§ **Dataset section**

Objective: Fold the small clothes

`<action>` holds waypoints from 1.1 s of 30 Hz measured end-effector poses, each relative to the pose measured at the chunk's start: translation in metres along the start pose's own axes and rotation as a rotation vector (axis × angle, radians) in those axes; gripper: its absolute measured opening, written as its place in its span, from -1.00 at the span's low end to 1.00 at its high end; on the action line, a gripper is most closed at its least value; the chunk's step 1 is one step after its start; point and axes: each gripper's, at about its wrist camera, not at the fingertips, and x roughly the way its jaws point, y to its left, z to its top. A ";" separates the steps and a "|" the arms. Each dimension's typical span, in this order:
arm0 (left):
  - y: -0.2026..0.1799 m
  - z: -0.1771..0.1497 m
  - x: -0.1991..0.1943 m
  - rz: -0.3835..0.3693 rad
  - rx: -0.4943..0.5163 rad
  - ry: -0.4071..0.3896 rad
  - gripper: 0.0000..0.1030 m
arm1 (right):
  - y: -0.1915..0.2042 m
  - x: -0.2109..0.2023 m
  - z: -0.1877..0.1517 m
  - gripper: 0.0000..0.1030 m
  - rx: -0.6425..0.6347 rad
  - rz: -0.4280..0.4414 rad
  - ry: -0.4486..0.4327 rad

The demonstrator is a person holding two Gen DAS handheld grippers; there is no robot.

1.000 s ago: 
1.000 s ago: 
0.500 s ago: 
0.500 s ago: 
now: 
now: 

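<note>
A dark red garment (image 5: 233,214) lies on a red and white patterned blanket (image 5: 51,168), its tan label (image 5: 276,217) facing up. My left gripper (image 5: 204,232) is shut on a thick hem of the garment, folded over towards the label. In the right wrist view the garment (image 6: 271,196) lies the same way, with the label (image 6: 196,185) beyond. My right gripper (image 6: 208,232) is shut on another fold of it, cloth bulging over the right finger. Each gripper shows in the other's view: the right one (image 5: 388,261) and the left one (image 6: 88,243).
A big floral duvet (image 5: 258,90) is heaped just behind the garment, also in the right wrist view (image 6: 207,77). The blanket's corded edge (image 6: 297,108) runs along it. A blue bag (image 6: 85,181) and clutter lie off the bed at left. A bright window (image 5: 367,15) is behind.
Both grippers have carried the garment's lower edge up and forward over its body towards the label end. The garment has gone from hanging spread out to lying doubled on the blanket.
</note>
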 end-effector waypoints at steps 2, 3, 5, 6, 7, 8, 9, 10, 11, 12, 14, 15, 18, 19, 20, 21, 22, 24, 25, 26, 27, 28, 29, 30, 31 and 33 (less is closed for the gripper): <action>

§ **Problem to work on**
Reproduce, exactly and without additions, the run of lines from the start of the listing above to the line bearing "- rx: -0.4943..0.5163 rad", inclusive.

§ **Exercise solution**
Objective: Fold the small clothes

`<action>` holds waypoints from 1.1 s of 30 Hz measured end-effector poses, each relative to the pose measured at the chunk's start: translation in metres along the start pose's own axes and rotation as a rotation vector (axis × angle, radians) in those axes; gripper: its absolute measured opening, written as its place in its span, from -1.00 at the span's low end to 1.00 at its high end; on the action line, a gripper is most closed at its least value; the chunk's step 1 is one step after its start; point and axes: each gripper's, at about its wrist camera, not at the fingertips, and x roughly the way its jaws point, y to its left, z to its top. A ";" separates the steps and a "|" the arms. Each dimension's typical span, in this order:
arm0 (left):
  - y: -0.2026..0.1799 m
  - z: -0.1771..0.1497 m
  - x: -0.1991..0.1943 m
  - rz: -0.3835..0.3693 rad
  - rx: -0.4943..0.5163 rad

The exercise requires no further answer.